◆ What you are asked to do ◆
Each line in the entries below that holds the string "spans" is to be listed.

◆ Records for this exercise ◆
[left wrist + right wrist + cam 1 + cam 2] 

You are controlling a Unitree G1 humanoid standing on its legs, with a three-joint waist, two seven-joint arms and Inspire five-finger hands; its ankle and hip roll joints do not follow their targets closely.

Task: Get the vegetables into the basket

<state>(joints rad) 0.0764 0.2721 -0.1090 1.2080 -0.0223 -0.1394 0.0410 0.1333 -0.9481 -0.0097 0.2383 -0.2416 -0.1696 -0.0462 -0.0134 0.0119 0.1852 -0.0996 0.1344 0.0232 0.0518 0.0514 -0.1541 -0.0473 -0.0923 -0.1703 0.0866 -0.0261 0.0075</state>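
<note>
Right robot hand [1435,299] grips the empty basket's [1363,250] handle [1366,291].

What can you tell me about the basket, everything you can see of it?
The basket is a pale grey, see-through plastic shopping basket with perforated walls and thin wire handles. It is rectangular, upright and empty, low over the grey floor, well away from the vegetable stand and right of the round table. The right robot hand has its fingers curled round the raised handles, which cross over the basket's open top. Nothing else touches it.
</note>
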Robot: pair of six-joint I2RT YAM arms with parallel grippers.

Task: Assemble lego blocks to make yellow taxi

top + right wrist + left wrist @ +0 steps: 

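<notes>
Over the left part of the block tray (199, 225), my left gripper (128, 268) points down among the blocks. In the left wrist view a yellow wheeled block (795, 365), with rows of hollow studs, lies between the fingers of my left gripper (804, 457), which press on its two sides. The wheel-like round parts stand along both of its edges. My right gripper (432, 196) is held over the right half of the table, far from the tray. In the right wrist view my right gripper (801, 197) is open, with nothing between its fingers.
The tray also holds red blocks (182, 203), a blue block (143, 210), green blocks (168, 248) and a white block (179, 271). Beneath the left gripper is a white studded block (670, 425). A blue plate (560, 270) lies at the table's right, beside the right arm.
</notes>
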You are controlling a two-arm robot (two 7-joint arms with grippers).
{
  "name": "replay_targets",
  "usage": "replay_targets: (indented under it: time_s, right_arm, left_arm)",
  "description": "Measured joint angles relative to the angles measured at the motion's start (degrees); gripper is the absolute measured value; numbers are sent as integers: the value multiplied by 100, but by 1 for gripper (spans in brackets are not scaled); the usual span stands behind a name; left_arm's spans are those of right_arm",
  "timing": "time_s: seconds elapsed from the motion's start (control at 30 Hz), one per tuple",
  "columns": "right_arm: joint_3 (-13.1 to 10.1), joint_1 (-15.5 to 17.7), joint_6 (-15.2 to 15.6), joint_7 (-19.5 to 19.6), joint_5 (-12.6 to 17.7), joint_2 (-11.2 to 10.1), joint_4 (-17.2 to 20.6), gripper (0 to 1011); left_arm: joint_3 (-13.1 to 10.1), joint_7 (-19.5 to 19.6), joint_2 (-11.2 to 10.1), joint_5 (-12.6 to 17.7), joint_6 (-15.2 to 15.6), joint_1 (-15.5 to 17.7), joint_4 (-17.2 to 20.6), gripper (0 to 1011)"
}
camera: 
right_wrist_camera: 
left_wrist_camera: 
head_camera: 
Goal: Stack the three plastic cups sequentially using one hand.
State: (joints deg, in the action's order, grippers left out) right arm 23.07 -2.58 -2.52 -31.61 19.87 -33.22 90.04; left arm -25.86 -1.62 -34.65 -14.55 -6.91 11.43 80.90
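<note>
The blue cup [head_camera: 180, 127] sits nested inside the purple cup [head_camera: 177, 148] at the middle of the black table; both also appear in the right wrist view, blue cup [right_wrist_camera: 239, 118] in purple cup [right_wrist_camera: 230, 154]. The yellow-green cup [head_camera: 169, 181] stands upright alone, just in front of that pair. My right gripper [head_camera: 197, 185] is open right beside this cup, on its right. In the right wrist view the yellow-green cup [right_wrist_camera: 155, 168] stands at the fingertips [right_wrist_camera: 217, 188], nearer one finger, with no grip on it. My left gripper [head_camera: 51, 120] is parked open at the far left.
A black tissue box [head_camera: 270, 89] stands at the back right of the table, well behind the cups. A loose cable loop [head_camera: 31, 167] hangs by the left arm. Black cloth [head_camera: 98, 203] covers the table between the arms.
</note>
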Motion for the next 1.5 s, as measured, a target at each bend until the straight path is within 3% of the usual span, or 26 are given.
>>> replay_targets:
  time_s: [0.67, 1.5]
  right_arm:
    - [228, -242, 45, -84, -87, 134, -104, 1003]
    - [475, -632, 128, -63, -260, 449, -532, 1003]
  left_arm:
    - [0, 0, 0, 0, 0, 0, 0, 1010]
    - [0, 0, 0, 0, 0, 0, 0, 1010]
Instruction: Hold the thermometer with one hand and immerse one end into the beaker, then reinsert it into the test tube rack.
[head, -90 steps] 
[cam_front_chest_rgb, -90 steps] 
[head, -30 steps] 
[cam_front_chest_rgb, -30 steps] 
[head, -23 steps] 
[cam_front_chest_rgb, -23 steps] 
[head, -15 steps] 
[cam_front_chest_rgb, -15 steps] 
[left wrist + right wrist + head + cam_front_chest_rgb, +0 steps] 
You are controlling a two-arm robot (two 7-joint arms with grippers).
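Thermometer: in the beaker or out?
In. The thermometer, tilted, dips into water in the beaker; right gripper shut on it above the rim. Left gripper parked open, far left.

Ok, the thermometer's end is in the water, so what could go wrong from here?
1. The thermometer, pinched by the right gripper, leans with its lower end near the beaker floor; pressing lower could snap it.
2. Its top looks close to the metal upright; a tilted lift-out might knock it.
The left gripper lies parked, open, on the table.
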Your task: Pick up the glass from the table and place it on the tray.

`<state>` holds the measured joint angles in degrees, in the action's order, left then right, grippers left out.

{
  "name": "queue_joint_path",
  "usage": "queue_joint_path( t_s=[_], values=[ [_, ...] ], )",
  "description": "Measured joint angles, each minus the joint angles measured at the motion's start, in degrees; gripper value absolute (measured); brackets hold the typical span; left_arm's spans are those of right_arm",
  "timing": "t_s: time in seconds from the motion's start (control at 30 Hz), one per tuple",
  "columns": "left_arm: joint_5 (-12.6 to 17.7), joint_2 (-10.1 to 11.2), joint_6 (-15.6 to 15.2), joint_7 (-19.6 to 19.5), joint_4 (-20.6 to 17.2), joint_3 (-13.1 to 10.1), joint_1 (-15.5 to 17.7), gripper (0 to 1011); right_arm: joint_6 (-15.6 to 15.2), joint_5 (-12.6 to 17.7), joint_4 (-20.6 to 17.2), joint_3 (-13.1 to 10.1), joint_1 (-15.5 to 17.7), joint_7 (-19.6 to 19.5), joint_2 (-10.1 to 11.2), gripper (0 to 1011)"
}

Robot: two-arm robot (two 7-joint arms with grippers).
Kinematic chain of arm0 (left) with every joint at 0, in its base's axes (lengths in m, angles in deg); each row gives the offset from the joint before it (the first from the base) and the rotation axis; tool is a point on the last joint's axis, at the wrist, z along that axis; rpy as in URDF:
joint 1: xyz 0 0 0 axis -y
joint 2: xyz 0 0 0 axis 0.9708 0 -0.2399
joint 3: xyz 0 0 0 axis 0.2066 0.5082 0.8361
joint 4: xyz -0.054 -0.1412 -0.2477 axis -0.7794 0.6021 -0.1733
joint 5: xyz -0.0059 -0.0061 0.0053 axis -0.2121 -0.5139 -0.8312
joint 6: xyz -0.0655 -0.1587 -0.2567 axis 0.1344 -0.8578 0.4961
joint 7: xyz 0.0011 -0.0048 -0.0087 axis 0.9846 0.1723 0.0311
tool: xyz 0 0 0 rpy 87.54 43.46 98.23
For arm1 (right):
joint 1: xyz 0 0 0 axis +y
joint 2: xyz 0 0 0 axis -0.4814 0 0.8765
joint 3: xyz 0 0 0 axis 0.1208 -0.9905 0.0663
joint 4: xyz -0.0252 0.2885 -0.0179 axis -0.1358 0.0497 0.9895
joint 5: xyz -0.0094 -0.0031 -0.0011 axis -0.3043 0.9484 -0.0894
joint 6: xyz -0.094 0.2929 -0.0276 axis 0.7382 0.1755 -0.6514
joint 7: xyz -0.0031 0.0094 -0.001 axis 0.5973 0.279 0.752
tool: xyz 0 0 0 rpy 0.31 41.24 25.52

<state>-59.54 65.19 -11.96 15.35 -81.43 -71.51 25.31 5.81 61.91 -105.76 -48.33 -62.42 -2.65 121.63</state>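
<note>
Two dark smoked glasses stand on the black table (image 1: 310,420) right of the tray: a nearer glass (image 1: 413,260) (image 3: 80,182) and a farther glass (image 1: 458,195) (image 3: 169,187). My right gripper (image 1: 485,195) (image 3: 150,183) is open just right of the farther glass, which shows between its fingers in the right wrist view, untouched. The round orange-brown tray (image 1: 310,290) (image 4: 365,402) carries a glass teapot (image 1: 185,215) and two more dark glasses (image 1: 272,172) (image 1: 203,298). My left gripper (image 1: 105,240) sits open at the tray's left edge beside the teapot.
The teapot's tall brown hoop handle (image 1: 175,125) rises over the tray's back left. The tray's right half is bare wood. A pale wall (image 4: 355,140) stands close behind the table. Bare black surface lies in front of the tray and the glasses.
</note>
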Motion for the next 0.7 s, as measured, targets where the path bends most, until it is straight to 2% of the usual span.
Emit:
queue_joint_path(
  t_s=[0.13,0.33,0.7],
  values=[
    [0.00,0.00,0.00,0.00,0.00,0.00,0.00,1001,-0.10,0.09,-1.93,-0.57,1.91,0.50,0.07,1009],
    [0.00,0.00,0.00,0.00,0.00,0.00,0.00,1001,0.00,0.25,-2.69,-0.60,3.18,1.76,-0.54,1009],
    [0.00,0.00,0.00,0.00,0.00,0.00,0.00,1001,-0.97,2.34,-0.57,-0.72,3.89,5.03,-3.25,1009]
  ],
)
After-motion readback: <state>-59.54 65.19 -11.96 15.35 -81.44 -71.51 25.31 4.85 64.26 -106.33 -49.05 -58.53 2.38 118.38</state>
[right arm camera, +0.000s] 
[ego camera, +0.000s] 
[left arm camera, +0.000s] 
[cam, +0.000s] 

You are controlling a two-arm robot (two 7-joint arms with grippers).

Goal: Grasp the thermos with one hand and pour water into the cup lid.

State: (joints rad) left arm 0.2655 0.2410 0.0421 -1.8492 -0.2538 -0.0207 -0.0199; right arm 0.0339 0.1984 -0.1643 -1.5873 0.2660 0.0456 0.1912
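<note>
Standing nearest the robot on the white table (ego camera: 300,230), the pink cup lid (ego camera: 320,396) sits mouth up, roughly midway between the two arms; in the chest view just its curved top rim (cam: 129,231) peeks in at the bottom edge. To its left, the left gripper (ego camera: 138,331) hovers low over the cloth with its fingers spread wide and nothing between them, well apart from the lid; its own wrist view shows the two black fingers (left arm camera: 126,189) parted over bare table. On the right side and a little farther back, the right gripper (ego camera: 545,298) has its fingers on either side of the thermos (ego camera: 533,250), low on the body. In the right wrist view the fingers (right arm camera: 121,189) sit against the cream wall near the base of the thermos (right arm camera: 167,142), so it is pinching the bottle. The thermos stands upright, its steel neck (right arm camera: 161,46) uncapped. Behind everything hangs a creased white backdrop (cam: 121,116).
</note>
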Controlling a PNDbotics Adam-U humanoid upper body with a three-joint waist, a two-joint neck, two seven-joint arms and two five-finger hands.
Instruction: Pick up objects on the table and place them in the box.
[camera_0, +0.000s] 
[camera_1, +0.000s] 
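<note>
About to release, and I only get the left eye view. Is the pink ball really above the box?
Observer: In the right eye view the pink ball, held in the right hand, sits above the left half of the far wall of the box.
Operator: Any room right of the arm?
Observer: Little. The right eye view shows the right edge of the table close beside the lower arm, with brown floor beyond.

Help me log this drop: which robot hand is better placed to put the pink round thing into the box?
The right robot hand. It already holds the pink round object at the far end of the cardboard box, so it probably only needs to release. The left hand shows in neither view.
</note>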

◆ Completed exercise ◆
  "description": "Measured joint angles relative to the angles measured at the motion's start (degrees); gripper is the absolute measured value; numbers are sent as integers: the value multiplied by 100, but by 1 for gripper (spans in brackets are not scaled); the usual span stands behind a name; left_arm's spans are those of right_arm",
  "description": "Measured joint angles, each minus the joint angles measured at the motion's start, in degrees; gripper value absolute (measured); brackets hold the typical span; left_arm's spans are those of right_arm",

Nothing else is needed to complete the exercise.